### What you should do
After locating the line that contains "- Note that", transcribe exactly that line and each one after it until the data ends, skipping pictures.

=====

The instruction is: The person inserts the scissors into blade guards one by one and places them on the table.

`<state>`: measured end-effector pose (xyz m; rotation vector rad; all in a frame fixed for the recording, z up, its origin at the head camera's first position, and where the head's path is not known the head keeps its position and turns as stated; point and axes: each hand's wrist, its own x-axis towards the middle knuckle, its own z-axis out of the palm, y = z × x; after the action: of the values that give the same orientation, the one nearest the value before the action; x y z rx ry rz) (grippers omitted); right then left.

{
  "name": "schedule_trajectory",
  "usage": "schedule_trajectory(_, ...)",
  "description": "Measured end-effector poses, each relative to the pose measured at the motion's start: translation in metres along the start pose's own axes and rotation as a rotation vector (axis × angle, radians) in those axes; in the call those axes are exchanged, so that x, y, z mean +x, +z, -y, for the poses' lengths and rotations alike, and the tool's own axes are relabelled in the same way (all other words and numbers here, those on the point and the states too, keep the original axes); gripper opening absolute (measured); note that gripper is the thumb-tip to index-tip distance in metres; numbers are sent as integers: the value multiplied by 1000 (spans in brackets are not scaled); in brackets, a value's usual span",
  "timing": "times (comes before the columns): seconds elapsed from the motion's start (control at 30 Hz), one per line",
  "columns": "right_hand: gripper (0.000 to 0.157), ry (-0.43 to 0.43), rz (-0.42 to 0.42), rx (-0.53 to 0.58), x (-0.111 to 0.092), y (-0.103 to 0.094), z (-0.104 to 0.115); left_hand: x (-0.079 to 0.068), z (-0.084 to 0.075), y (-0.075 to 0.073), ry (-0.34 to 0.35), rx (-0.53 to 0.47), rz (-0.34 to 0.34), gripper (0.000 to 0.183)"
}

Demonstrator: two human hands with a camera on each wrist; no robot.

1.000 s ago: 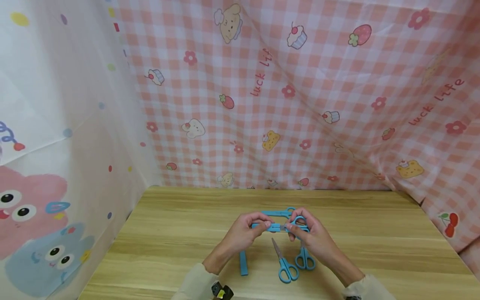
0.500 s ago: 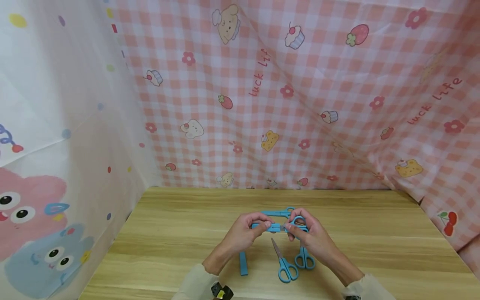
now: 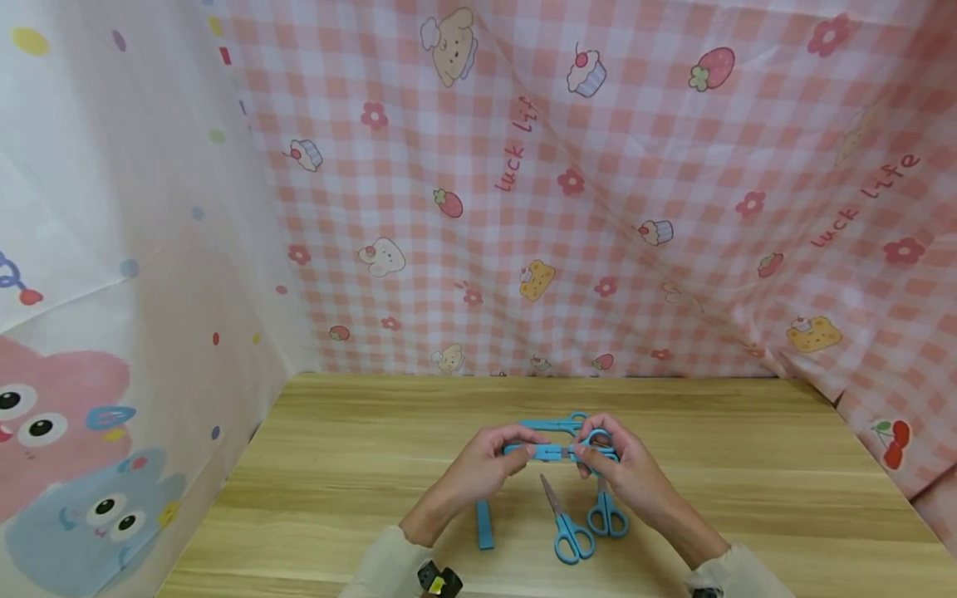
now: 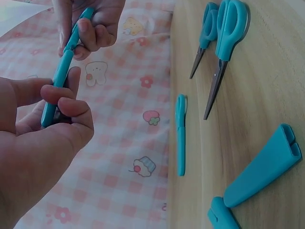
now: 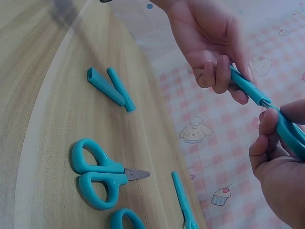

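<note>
My left hand (image 3: 482, 457) pinches a light-blue blade cover (image 3: 547, 452) between thumb and fingers above the table. My right hand (image 3: 628, 465) holds a pair of blue-handled scissors (image 5: 290, 136) by the handles. Their blades point left into the cover's mouth, and a short strip of bare metal shows between cover and handles. On the wood below lie two uncovered pairs of scissors, the nearer pair (image 3: 573, 538) and a second pair (image 3: 609, 518) to its right. Behind my hands lies another pair of scissors (image 3: 549, 425) with its cover on.
One loose blade cover (image 3: 485, 527) lies below my left wrist. Touching or overlapping it in the left wrist view is a second cover (image 4: 221, 214). A pink checked cloth (image 3: 449, 274) hangs at the table's (image 3: 359, 432) back edge, a white cartoon cloth (image 3: 172, 249) at left.
The strip of bare blade between cover and handles looks slightly shorter. My left thumb sits a little further left on the cover. Both hands stay in nearly the same place.
</note>
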<state>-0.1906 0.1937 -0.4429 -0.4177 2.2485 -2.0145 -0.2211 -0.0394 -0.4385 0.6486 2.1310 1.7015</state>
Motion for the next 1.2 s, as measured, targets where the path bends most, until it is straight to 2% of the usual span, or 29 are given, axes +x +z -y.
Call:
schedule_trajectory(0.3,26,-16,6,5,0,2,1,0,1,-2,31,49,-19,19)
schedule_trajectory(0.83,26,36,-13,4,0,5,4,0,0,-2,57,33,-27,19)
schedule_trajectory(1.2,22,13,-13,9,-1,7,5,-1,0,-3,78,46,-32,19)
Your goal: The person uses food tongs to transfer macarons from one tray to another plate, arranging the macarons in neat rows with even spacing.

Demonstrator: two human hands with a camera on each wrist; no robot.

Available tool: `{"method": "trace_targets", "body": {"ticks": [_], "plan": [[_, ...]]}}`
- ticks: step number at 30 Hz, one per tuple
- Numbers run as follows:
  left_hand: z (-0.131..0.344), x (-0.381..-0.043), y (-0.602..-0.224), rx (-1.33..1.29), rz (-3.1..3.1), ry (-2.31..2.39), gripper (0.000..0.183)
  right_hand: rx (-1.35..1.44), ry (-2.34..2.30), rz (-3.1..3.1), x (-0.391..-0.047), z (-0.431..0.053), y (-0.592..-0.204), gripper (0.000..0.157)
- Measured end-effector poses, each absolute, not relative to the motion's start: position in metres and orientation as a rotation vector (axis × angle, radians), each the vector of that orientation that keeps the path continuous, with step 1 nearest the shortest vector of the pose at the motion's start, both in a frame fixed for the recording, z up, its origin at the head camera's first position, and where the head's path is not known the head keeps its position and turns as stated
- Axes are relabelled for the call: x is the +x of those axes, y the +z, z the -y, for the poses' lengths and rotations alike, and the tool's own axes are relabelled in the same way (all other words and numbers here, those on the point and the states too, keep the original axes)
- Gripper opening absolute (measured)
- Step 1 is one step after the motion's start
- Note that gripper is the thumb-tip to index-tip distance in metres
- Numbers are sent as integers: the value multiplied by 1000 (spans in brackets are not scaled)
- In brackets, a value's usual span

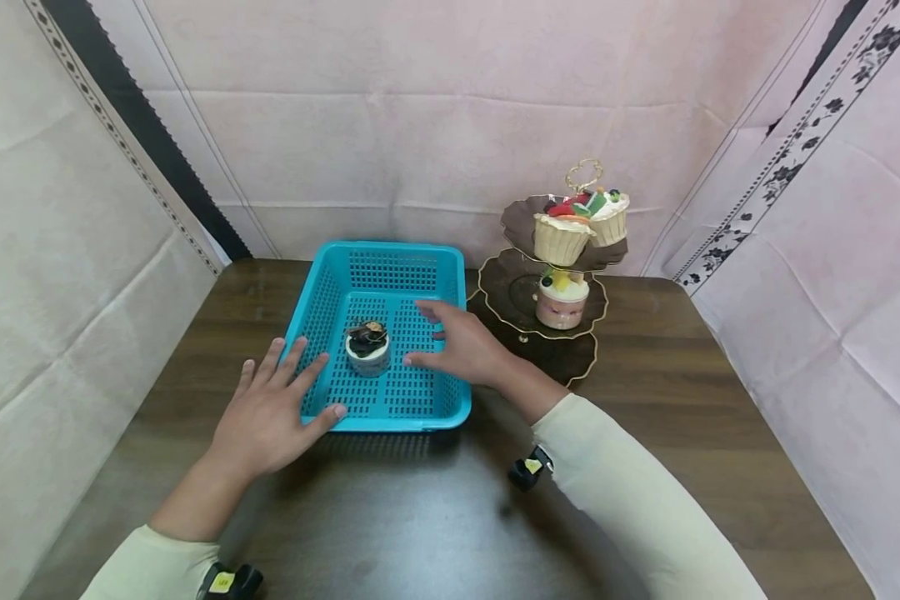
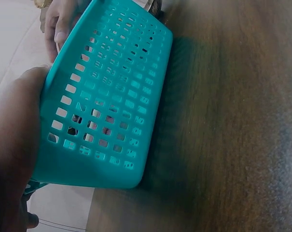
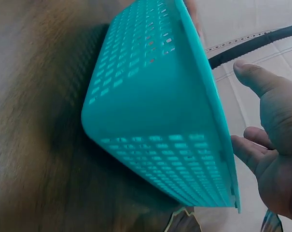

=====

### Response to this exercise
- Note that gripper is the thumb-tip to index-tip distance in metres
- Numbers are sent as integers: the value multiplied by 1000 (spans in brackets are not scaled)
- In brackets, a value's usual span

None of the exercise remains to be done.